# Task description
Could you set down exactly the lines of the data below, starting at the one that holds "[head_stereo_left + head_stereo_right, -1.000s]" and ending at the one that holds "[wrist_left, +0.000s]", both included, and only those?

# Dataset section
• • •

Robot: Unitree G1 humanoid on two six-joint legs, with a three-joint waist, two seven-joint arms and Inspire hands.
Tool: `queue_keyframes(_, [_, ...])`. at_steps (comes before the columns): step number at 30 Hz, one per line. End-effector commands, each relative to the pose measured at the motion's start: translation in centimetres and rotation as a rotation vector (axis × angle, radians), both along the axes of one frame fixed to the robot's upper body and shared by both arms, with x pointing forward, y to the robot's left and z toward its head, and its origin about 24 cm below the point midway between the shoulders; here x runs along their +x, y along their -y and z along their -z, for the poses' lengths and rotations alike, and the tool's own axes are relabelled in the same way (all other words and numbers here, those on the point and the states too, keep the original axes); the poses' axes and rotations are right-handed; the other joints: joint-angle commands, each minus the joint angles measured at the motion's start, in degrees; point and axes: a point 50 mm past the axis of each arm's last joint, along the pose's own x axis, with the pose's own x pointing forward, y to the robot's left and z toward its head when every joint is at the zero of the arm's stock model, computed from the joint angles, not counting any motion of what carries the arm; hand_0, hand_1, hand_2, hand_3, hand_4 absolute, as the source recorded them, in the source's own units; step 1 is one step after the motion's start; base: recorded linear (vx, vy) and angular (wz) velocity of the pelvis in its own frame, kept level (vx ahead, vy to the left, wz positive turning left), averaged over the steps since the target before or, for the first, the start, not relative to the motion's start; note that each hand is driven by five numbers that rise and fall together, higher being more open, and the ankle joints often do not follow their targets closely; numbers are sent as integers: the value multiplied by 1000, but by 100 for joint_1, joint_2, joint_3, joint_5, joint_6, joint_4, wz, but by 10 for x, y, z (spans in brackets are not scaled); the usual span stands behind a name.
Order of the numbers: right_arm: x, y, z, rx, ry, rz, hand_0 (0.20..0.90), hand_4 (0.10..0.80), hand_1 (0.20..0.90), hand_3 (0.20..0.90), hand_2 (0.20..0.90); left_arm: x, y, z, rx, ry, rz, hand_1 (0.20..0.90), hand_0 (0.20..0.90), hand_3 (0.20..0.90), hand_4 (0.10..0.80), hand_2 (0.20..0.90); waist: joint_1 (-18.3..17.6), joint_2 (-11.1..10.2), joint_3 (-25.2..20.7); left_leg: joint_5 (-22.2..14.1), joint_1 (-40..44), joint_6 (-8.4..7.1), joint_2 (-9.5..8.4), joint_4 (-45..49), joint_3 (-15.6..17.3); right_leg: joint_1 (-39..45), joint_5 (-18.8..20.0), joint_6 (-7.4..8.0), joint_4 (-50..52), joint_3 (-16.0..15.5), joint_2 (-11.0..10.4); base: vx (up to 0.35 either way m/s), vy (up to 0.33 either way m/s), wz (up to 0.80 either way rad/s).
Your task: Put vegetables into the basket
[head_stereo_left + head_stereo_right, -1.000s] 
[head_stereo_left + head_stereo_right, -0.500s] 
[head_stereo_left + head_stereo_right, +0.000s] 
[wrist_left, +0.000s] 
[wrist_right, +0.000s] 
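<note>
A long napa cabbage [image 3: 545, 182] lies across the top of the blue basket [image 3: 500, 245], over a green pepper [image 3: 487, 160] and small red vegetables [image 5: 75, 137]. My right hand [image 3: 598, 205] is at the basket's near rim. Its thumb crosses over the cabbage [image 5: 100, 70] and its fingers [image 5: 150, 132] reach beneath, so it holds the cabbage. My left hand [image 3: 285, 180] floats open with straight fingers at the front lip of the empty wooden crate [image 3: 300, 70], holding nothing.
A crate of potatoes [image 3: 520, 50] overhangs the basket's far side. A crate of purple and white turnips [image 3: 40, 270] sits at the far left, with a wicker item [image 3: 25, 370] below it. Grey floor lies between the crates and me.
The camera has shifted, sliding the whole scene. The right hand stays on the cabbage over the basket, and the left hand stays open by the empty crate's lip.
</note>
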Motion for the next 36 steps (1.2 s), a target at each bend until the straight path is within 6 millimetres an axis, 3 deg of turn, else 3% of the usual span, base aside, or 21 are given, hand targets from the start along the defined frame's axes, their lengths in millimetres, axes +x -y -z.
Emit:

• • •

# Task result
[head_stereo_left + head_stereo_right, -1.000s] 
[head_stereo_left + head_stereo_right, -0.500s] 
[head_stereo_left + head_stereo_right, +0.000s] 
[wrist_left, +0.000s] 

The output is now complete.